Glorification vs Information: A Review on Netflix’s Killer Documentaries

Marisa Del Borrello, Staff Reporter

No one is a stranger to censorship in television. Whether it’s a restriction implemented by a parent or the warning label before the start of a movie, show or video game, these restrictions are there for a reason, and whether or not we ignore them is at one’s discretion. Despite the warnings, viewers often don’t accurately predict the severity of the content they are about to watch.

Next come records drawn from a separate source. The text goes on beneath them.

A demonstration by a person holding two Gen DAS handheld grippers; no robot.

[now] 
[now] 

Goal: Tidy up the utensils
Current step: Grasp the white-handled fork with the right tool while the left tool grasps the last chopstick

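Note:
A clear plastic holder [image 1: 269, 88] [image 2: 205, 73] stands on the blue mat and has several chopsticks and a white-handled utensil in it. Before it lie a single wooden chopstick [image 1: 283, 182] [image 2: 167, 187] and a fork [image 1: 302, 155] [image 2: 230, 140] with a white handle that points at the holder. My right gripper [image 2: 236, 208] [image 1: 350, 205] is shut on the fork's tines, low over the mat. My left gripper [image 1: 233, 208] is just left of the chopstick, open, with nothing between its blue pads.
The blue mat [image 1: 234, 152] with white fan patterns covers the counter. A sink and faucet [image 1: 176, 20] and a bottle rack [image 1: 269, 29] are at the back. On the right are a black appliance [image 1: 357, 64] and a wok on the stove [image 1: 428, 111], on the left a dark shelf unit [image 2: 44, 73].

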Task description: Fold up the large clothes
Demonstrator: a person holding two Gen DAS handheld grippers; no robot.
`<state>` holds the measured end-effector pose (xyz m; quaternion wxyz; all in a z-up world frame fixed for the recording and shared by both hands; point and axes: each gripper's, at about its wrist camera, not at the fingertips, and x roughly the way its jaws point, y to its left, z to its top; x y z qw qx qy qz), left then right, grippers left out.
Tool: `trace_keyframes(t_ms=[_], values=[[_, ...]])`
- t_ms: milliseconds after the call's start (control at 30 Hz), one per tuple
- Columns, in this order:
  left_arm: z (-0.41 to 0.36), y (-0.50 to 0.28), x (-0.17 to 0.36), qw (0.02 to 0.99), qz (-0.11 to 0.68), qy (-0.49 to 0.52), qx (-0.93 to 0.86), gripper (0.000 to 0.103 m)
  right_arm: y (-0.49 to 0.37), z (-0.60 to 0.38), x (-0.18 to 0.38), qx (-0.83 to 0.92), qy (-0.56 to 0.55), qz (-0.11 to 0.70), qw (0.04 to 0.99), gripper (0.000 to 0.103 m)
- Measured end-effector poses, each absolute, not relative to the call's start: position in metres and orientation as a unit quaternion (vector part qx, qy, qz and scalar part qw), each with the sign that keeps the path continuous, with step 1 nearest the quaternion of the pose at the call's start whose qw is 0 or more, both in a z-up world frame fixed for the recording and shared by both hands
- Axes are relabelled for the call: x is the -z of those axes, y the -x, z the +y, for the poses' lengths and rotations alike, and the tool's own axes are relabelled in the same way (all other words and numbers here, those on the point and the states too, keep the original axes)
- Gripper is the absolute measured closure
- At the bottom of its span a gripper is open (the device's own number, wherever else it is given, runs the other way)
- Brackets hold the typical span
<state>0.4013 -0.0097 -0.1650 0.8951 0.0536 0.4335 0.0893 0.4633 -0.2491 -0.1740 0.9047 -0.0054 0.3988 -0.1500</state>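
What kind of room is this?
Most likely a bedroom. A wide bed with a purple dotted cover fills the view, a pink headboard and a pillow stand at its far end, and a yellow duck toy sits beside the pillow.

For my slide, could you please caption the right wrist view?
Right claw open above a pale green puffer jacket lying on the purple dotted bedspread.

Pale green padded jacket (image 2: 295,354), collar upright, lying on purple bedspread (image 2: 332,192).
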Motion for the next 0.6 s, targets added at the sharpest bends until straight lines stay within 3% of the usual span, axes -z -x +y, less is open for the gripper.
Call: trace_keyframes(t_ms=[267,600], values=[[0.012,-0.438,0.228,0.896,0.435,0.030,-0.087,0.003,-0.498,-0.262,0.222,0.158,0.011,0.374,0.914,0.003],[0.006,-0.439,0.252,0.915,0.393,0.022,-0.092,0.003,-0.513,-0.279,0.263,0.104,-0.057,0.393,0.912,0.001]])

 On Jan. 13, 2021, Netflix came out with a new documentary about notorious serial killer Richard Ramirez, better known as The Night Stalker’. Upon its release, the documentary quickly became part of the top ten shows being watched on Netflix. 

Before the film’s release, director Tiller Russell stated that he didn’t want to glamorize Ramirez, and that he wanted to give honor to the people who suffered at the hands of Ramirez’s crimes. 

Telling the story of a serial killer can result in varying angles, and so can peoples’ opinions. When the infamous Ted Bundy Tapes came out in 2019, opinions on the stories presentation varied. Many viewers claimed that the tapes contained hours of mindless talking from Bundy and allowed for the reliving of his unspeakable crimes. 

 Other viewers criticized Netflix for giving Bundy a platform with the documentary, and were uneasy with the fact that Bundy, a clear narcissist when alive, would have basked in the attention that the series was getting. 

Furthermore, many people were uncomfortable with the release of this series because of its potential to glamorize serial killers

Documentaries and movies that give a watered-down ‘tv friendly’ version of horrific crimes can make anyone uncomfortable, and it can be upsetting seeing attention being given to such vicious people. 

The release of a movie also centered on Bundy did not ease peoples’ weariness regarding the subject. 

With both “The Ted Bundy Tapes” and “The Night Stalker” coming out, the dispute over whether such films portray bad people in a good light was at the forefront of peoples’ minds.

Viewers who enjoyed both of the documentaries disagreed with the idea that there was anything wrong in these series, and that the timeline of events was executed well and gave an accurate look into the horrors that occurred. 

There is a fine line between genuine curiosity and respecting one’s own boundaries. Watching these films can push at someones limits for what they like to watch and what they can tolerate. The cost of watching these documentaries can be heavy for some viewers, and can drive them away from taking interest in similar topics in the future.

Documenting sensitive topics in the film medium can be extremely tricky. 

It’s up to the director to make sure they carefully walk that line of being aware of how sensitive these topics can affect viewers, and how to balance mature themes. 

Could these documentaries and movies be a gateway into something much darker than we can handle, or is it just enough to curb persistent curiosity?